To do:
Give the records again in full, exactly as they are.

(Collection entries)
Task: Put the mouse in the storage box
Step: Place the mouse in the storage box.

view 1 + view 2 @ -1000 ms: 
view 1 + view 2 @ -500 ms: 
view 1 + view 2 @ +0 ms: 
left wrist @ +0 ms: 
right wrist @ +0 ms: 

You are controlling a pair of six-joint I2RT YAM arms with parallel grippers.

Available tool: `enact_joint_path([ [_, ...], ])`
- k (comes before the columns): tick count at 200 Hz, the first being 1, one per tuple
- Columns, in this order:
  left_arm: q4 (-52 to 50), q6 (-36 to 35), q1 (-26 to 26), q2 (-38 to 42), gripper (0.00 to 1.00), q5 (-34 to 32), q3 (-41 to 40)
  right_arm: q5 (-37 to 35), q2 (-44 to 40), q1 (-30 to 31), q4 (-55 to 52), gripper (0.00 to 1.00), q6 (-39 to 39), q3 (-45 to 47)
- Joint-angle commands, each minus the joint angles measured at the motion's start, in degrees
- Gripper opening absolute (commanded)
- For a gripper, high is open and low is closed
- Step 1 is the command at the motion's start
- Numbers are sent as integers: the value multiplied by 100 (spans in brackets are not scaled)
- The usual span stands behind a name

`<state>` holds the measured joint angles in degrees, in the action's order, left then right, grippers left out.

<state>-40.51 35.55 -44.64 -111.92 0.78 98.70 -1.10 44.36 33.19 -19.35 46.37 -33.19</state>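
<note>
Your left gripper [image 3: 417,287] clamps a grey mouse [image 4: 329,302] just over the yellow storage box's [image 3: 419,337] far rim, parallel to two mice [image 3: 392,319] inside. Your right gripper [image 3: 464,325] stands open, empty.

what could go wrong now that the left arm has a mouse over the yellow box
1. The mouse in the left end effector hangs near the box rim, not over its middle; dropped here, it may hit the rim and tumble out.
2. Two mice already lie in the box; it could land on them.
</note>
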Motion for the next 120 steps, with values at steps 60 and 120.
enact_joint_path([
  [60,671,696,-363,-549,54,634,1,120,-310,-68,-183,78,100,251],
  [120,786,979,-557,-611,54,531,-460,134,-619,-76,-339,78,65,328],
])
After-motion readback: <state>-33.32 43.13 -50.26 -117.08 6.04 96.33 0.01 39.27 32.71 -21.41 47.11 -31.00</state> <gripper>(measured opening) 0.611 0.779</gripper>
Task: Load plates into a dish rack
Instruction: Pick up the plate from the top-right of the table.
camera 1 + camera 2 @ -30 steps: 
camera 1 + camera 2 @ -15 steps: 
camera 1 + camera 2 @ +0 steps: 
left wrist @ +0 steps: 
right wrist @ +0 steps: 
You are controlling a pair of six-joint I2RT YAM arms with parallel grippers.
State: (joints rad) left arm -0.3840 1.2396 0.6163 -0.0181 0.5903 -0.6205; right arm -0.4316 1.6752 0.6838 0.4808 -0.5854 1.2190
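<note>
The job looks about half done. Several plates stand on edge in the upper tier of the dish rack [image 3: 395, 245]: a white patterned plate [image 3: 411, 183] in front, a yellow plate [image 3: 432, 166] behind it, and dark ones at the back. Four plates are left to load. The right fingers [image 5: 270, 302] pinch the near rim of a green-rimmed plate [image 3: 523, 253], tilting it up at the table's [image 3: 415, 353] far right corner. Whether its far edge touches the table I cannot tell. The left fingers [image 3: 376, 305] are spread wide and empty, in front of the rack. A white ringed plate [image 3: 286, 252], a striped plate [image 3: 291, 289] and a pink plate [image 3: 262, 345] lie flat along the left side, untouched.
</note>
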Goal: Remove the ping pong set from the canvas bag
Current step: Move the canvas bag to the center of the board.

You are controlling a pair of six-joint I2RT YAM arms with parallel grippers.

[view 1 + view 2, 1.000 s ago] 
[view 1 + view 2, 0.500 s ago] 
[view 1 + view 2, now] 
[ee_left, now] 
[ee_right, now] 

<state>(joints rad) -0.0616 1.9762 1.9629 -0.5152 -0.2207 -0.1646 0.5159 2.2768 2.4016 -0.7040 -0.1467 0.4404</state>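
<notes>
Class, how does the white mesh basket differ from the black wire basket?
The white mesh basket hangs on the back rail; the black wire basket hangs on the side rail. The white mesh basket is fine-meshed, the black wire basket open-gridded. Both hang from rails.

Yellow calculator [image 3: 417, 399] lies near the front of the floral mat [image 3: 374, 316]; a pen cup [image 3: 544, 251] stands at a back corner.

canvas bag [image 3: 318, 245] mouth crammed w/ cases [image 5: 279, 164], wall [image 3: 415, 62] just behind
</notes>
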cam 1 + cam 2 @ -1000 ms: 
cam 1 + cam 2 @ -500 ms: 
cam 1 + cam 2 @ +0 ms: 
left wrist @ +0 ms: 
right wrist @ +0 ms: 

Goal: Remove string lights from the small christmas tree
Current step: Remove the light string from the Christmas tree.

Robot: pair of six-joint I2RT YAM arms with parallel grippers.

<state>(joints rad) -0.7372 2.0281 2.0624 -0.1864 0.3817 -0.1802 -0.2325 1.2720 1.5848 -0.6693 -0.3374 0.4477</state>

Task answer:
Task: Put the mouse in the storage box
Step: Place the mouse in the storage box.

view 1 + view 2 @ -1000 ms: 
view 1 + view 2 @ -500 ms: 
view 1 + view 2 @ +0 ms: 
left wrist @ +0 ms: 
right wrist @ +0 ms: 

You are controlling a pair of six-joint I2RT YAM arms with parallel grippers.

Available tool: `enact_joint_path([ [_, ...], ])`
- k (comes before the columns): tick count at 200 Hz, the first being 1, one per tuple
- Columns, in this order:
  left_arm: q4 (-52 to 50), q6 (-36 to 35), q1 (-26 to 26), q2 (-38 to 42), gripper (0.00 to 1.00), q5 (-34 to 32), q3 (-41 to 40)
  right_arm: q5 (-37 to 35), q2 (-44 to 40), q1 (-30 to 31), q4 (-55 to 52), gripper (0.00 to 1.00), q6 (-39 to 39), q3 (-45 to 47)
- Joint-angle commands, each minus the joint angles measured at the motion's start, in degrees
- Gripper opening absolute (commanded)
- For a gripper, high is open and low is closed
- Step 1 is the command at the motion's start
- Numbers are sent as integers: the value multiplied by 100 (spans in brackets are not scaled)
- The usual span stands behind a name

`<state>` holds the measured joint angles in degrees, in the action's order, left then right, grippers left out.

<state>-40.51 35.55 -44.64 -111.92 0.78 98.70 -1.10 44.36 33.19 -19.35 46.37 -33.19</state>
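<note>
Your left gripper [image 3: 417,287] clamps a grey mouse [image 4: 329,302] just over the yellow storage box's [image 3: 419,337] far rim, parallel to two mice [image 3: 392,319] inside. Your right gripper [image 3: 464,325] stands open, empty.

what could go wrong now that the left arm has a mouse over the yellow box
1. The mouse in the left end effector hangs near the box rim, not over its middle; dropped here, it may hit the rim and tumble out.
2. Two mice already lie in the box; it could land on them.
</note>
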Motion for the next 120 steps, with values at steps 60 and 120.
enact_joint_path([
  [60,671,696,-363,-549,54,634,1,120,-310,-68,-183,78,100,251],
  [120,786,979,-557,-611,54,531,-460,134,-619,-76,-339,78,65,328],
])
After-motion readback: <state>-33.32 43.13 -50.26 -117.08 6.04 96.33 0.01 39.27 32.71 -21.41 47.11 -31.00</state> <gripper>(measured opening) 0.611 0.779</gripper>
Task: Load plates into a dish rack
Instruction: Pick up the plate from the top-right of the table.
camera 1 + camera 2 @ -30 steps: 
camera 1 + camera 2 @ -15 steps: 
camera 1 + camera 2 @ +0 steps: 
left wrist @ +0 steps: 
right wrist @ +0 steps: 
You are controlling a pair of six-joint I2RT YAM arms with parallel grippers.
State: (joints rad) left arm -0.3840 1.2396 0.6163 -0.0181 0.5903 -0.6205; right arm -0.4316 1.6752 0.6838 0.4808 -0.5854 1.2190
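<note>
The job looks about half done. Several plates stand on edge in the upper tier of the dish rack [image 3: 395, 245]: a white patterned plate [image 3: 411, 183] in front, a yellow plate [image 3: 432, 166] behind it, and dark ones at the back. Four plates are left to load. The right fingers [image 5: 270, 302] pinch the near rim of a green-rimmed plate [image 3: 523, 253], tilting it up at the table's [image 3: 415, 353] far right corner. Whether its far edge touches the table I cannot tell. The left fingers [image 3: 376, 305] are spread wide and empty, in front of the rack. A white ringed plate [image 3: 286, 252], a striped plate [image 3: 291, 289] and a pink plate [image 3: 262, 345] lie flat along the left side, untouched.
</note>
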Goal: Remove the ping pong set from the canvas bag
Current step: Move the canvas bag to the center of the board.

You are controlling a pair of six-joint I2RT YAM arms with parallel grippers.

[view 1 + view 2, 1.000 s ago] 
[view 1 + view 2, 0.500 s ago] 
[view 1 + view 2, now] 
[ee_left, now] 
[ee_right, now] 

<state>(joints rad) -0.0616 1.9762 1.9629 -0.5152 -0.2207 -0.1646 0.5159 2.2768 2.4016 -0.7040 -0.1467 0.4404</state>
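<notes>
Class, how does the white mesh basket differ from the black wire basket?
The white mesh basket hangs on the back rail; the black wire basket hangs on the side rail. The white mesh basket is fine-meshed, the black wire basket open-gridded. Both hang from rails.

Yellow calculator [image 3: 417, 399] lies near the front of the floral mat [image 3: 374, 316]; a pen cup [image 3: 544, 251] stands at a back corner.

canvas bag [image 3: 318, 245] mouth crammed w/ cases [image 5: 279, 164], wall [image 3: 415, 62] just behind
</notes>
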cam 1 + cam 2 @ -1000 ms: 
cam 1 + cam 2 @ -500 ms: 
cam 1 + cam 2 @ +0 ms: 
left wrist @ +0 ms: 
right wrist @ +0 ms: 

Goal: Remove string lights from the small christmas tree
Current step: Remove the light string from the Christmas tree.

Robot: pair of six-joint I2RT YAM arms with parallel grippers.

<state>(joints rad) -0.7372 2.0281 2.0624 -0.1864 0.3817 -0.1802 -0.2325 1.2720 1.5848 -0.6693 -0.3374 0.4477</state>

The exercise is finished.